I should have stayed still in bed and tried to remember what we were talking about.  It makes me sad to not remember that.   That was probably the most important part of the dream.  We got to the door of his building--one I haven't been in for nine months,   I held it for him because he was a step or two behind me.  I thought how silly I must look to others holding the door when they couldn't see anyone behind me.  We stopped talking because that would look even more silly, and then I kept walking up to the front desk to talk to the receptionist while Ian stayed by the door.  When I turned back around he was gone. 

Even while I was asleep I was mad at myself because I kept walking.  I should have stayed there and finished the conversation that I now can't remember and not cared whether anyone thought I was crazy.

I just kept walking without him.

Wednesday, May 18, 2011

You Might Want to Skip this One

I will start this post with a long and detailed disclaimer.  No, I don't think Ian leaving (see, still can't say dying) is something that  happened to me.  His life was wholly his as were his struggles, his pains and his many triumphs.  I think what I'm going through now is mine--is happening to me.  And no, I don't think it's only happening to me.  Keith's grief is every bit as raw and painful.  Some days I wish I could read his thoughts when I turned on the computer so that I could understand how he is doing and which specific things are gnawing at him.  Having said that, this post is unique to my experience and the very dark corners of me which have never seen the light. 
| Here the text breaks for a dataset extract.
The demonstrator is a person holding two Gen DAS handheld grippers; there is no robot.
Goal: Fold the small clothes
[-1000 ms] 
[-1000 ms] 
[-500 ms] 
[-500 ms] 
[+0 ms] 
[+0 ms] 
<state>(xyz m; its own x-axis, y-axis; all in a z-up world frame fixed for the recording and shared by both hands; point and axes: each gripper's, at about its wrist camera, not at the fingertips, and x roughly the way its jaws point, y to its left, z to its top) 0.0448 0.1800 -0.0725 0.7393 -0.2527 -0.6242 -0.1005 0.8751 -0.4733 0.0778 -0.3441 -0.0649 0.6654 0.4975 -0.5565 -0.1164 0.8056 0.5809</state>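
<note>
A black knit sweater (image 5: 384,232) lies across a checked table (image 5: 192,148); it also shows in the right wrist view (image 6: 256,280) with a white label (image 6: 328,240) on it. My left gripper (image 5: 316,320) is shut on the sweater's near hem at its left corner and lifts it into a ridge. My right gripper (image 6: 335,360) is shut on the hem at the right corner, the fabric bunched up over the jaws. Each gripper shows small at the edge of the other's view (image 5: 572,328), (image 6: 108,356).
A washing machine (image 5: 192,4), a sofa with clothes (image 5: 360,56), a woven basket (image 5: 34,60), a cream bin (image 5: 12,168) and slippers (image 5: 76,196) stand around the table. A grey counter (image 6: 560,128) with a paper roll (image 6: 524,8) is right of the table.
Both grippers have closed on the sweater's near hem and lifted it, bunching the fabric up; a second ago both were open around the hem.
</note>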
The last 2-3 days haven't been great.  Pretty awful in fact.  I think I'm putting pressure on myself that  somehow my feelings need to level off by the end of next week, because Mikey and Lucy are going to home with me all day, all summer.  I won't be able to hide.  I'll be on all the time.  I'm not responding well to my own  pressure. 

This is what's going on.  I want to self-destruct.  I want to get drunk or high.  Really.  I want to escape and that's one way to do it.  I want to do something bad.  And thinking like that took me to a place I haven't gone in a long time--the last time I felt this way.  April 1987.  I was raped.  I've never thought any good could come from letting that out, but if writing about it will make me stop thinking about it, that would be a good thing. 
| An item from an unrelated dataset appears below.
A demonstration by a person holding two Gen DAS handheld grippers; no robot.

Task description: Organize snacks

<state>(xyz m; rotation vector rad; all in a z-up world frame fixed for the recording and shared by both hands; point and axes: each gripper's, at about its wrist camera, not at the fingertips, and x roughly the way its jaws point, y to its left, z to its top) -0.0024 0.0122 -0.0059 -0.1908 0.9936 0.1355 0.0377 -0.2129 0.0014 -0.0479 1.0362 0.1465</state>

I was in such a place of deep self-loathing afterward that the few friends that believed me, went out and bought several dozen eggs and took me for a ride.  While I'm not  proud of it, I remember the relief it brought to me to throw those eggs at everything--buildings, cars, even an open Jeep and a homeless  person.  I said I wasn't proud of it.  I don't know why they thought of that.  I'd like to think it's because they knew drugs and alcohol and promiscuity were out of the question.  Maybe that's why I stole a few things around that time too--never thought of that.
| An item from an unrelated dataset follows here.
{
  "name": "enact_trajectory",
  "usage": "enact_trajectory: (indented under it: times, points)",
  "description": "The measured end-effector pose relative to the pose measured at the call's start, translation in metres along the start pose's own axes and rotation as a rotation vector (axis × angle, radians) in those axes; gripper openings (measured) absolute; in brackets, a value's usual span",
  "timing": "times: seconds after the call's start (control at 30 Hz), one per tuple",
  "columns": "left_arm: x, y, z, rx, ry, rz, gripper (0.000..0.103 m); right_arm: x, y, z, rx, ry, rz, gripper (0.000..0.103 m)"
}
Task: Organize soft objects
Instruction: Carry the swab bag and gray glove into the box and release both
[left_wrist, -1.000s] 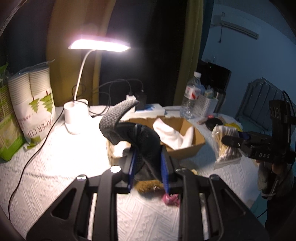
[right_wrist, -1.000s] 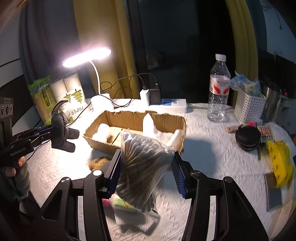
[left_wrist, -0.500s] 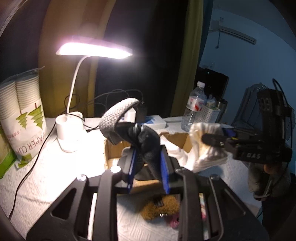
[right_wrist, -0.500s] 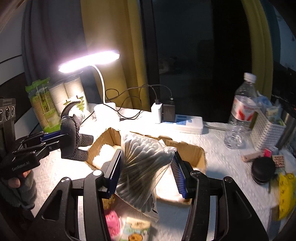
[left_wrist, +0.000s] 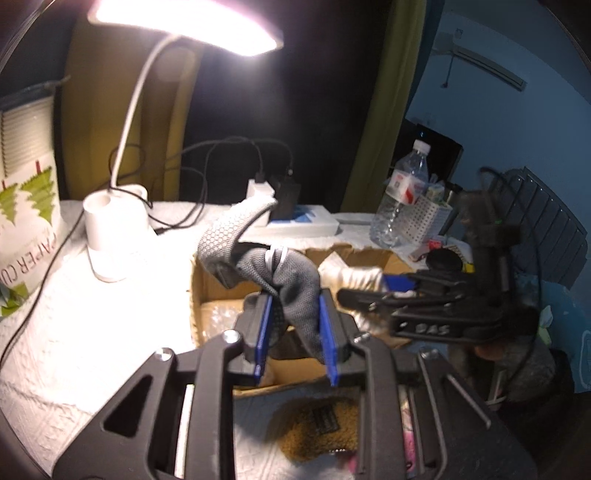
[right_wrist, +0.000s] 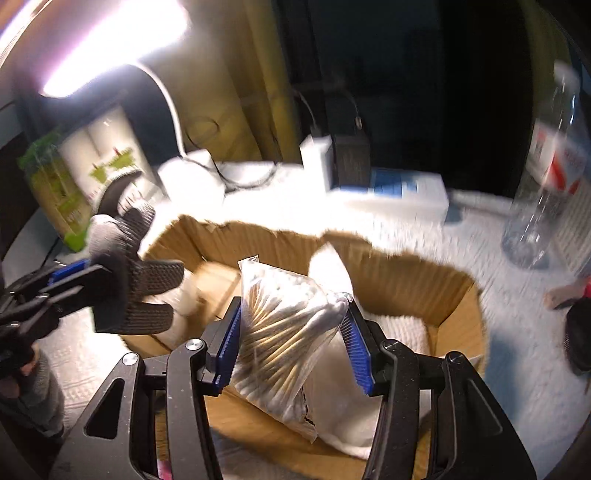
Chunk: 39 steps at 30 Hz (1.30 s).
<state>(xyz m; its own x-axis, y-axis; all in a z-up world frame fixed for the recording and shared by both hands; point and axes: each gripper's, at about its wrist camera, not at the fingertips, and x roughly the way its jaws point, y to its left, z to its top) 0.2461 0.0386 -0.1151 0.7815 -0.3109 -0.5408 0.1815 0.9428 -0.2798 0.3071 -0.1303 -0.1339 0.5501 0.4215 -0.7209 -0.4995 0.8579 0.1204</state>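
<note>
Softness is what you must plan for here: the grey glove (left_wrist: 291, 284) in your left gripper (left_wrist: 295, 332) is limp knit, so it flops over the blue pads with its cuff curling upward, and it looks light enough that a pinch through the bunched palm, as you have it, should keep it from sliding. Your right gripper (right_wrist: 295, 343) is clamped on the bag of cotton swabs (right_wrist: 284, 332), a slick plastic pouch with stiff sticks inside; judge it light but slippery, best held across the thick middle rather than by the loose film at its edge. Both loads hang above the cardboard box (right_wrist: 458, 317), the glove near its left end, the bag over its middle where white cloth (right_wrist: 343, 417) already lies. The right wrist view shows the box interior and the glove's textured fingers spread wide; the left wrist view hides most of that behind the glove, yet it alone shows the brown scrubby pad (left_wrist: 317, 424) on the white table covering (left_wrist: 92, 314) just in front of the box, outside it.
</note>
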Motion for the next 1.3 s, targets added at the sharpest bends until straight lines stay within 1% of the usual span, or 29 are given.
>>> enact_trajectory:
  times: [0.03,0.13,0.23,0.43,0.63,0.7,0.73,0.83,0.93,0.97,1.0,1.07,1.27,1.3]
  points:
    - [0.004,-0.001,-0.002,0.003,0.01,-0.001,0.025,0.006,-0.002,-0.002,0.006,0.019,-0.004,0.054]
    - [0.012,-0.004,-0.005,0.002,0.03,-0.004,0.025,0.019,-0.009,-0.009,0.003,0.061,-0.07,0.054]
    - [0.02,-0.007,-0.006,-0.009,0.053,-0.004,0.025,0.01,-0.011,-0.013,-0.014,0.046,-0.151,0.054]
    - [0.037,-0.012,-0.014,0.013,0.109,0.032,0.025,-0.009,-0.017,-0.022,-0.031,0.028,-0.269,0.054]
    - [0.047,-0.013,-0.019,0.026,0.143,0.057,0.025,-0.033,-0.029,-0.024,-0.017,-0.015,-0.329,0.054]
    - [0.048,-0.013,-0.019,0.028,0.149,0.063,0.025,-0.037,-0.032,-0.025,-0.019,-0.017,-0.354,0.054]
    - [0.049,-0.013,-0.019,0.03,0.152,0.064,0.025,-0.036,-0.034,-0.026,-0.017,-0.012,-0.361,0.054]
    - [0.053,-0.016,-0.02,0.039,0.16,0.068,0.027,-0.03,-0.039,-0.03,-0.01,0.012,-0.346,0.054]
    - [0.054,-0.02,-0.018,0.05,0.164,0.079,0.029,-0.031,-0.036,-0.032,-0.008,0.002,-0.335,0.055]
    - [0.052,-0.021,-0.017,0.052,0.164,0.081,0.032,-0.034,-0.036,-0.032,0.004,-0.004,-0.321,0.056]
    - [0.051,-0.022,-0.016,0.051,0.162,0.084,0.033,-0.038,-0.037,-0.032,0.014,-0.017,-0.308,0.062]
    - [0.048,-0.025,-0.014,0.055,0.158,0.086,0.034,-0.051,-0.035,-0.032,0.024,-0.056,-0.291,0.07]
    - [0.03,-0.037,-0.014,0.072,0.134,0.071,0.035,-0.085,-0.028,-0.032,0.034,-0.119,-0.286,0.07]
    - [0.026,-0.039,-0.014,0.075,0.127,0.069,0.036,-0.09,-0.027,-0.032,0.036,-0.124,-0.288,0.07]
Wanting to do something bad is only the first similarity I can now see between these 2 tragedies.  Guilt is definitely the most glaring link.  I feel I could've prevented both things.  In the case of the rape:  This wasn't a stranger.  I knew his middle name, his hometown, his birthday.  I knew he wasn't someone to be trusted.  In fact, the night it happened, he was mad at me for warning a new young freshman to watch out for him.  I didn't see him as my big bad wolf--other girls' yes, but we were friends.  He knew I liked him, but that I would never let anything happen because I wasn't that kind of girl.  I had flirted with him and teased him in the past.  That night I had on a mini skirt.  I didn't set out to be alone with him.  I didn't even start out in his apartment.  I asked his roommates not to leave us alone.  It doesn't matter.  I am guilty for letting myself get close enough to a person like him that I couldn't get away.  It's been 20+ years.  I still remember saying things I shouldn't have said and being in places I shouldn't have been and being seduced by the idea that nothing bad would ever happen to me.

With Ian, I was seduced over the years into thinking that he would be okay.  That nothing else bad could happen.  We were past it.  How could we possible handle any more?  So when I should have been seeing warning signs (just like in 1987), I didn't.  I didn't scream at the doctors and make them understand something wasn't right.  I didn't want to believe something wasn't right.  The pit I had in my stomach that wouldn't go away should've been recognized as "wait a minute, I've felt this before and it's not good."  I thought I was sparing Ian the anxiety and fear by not jumping to the conclusion that it must be his heart failing, but what if it was me I was sparing?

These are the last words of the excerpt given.